Through the rest of the weekend I tried to negotiate a context, perhaps in some dusty old room, perhaps under the enormous winter sky, in which to talk to Sarah. Hands in pockets, striking a hopefully dignified pose, I wandered the sterile chambers. I’d never asked a girl out before, and the longer I waited, the more impossible it became.
It was only when I got home Sunday night that, through some fuzzy bloom of logic, I decided to grab the phone and call her around 10 PM. Her mother’s voice was crisp, anxious, but she delivered the receiver to her daughter.
It went poorly. I asked if she could go out Friday. She said, “No, I’m babysitting.”
“What about Saturday then?”
“I have to rearrange my sock drawer.”
“Oh.”
“But I’m flattered, really,” she said sleepily.
All the while I was hearing not two voices, but three. Hers, and two of my own. The one speaking sounded utterly absurd, and the other one was making that fact very clear for me. I was still holding the receiver, still hearing her voice, but I knew David Marks had made it up. This was him making a fool of me for asking him about Crime and Punishment.
Afterwards, lying in bed, I thought of all kinds of slick and charming things I could have said to Sarah and hated myself more.
The following Monday, waiting for history class to begin, I told David Marks quite dramatically that I knew what he’d done and didn’t find it funny at all. My words bounced off of him. He cleared his throat and played with the peach fuzz over his lip, trying to hide his amusement, looking more and more like some sort of winking fortune-teller.
“How would you like it?” I pressed on. “If I’d done it to you?”
“I wouldn’t care.”
“Yes, you would. You’d probably try to beat me up, right?”
“No.”
“You and your father.”
“Shut up.”
“With his vodka and his gasoline.”
After half a minute or so of silence, one in which he seemed to be lost, David Marks threw a half-eaten banana across the room. It hit a girl named Vanessa. She sat there in soft confusion, eyes spreading around the room like nerves, until they came to rest on David Marks. He just stared straight ahead at the long, chalk-grained blackboard.
“Did you just…?” She began.
David Marks stayed there without a single vibration, all motion suppressed, just a tiny confidence man’s grin embroidered on his cheek. Vanessa picked the banana off her shirt and raised it aloft like an artifact to show the history teacher. There was something seraphic and floral, motherly I suppose, about the teacher that went away entirely in that moment.

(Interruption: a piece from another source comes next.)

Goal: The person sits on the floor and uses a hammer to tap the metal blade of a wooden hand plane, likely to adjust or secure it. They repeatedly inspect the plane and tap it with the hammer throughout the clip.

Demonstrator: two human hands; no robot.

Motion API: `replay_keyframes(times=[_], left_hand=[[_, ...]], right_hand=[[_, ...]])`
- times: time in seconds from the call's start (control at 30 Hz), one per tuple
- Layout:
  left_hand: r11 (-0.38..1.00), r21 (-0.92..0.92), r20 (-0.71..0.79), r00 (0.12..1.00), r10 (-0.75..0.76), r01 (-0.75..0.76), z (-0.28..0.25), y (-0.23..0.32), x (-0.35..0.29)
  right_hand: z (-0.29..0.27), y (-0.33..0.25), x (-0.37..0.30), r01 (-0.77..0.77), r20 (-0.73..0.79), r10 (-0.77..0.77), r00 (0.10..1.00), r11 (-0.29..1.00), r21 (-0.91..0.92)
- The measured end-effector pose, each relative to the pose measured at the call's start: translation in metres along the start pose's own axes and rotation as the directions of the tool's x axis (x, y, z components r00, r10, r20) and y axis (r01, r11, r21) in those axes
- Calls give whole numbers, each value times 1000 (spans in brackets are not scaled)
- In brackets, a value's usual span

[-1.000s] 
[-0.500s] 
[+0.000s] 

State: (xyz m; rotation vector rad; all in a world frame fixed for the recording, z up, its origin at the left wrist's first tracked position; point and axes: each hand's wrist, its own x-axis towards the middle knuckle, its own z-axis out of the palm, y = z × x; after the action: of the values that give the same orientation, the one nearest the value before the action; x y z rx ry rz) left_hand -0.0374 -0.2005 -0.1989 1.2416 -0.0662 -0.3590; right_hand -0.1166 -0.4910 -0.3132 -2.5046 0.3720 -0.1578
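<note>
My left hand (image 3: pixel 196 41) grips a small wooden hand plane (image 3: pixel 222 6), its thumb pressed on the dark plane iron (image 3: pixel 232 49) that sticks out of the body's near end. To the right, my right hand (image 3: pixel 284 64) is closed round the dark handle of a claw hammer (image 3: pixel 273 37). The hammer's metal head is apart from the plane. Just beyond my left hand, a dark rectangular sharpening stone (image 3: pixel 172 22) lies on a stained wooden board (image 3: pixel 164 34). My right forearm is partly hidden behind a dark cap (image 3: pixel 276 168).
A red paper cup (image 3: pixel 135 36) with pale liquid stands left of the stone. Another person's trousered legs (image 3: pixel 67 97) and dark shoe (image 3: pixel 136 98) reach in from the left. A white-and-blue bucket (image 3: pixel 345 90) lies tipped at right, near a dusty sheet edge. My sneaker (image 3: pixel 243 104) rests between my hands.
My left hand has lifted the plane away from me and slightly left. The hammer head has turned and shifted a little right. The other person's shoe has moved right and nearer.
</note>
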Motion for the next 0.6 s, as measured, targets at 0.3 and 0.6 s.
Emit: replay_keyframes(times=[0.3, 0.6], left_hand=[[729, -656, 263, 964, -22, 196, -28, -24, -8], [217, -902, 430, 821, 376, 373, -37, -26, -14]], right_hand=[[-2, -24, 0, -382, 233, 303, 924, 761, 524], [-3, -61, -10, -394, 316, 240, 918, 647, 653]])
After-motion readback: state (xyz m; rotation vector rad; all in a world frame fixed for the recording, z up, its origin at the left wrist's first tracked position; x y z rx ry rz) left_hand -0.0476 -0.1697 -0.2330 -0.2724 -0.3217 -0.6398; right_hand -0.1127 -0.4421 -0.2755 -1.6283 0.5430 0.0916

Fixing David Marks with a stare that seemed to pull him down and along the floor, she said, “Get out. Immediately.”
I watched his back, whitened with a reflective t-shirt, it was so bright, as he left. Across the room, Sarah flashed me a cruel, almost beast-like look, as if some change had come over her. Once or twice, during the rest of class, I caught strobes of animal red in her eyes as well as Vanessa’s and even the teacher’s, as if David Mark’s throwing the banana had brought us to the threshold of some unintended jungle.
No one was particularly surprised when David Marks was expelled some weeks later. For the decisive stroke in his final act, he threw a lit match at a kid in front of Ms. Moustakis, then got caught cheating on a Spanish test a few hours later.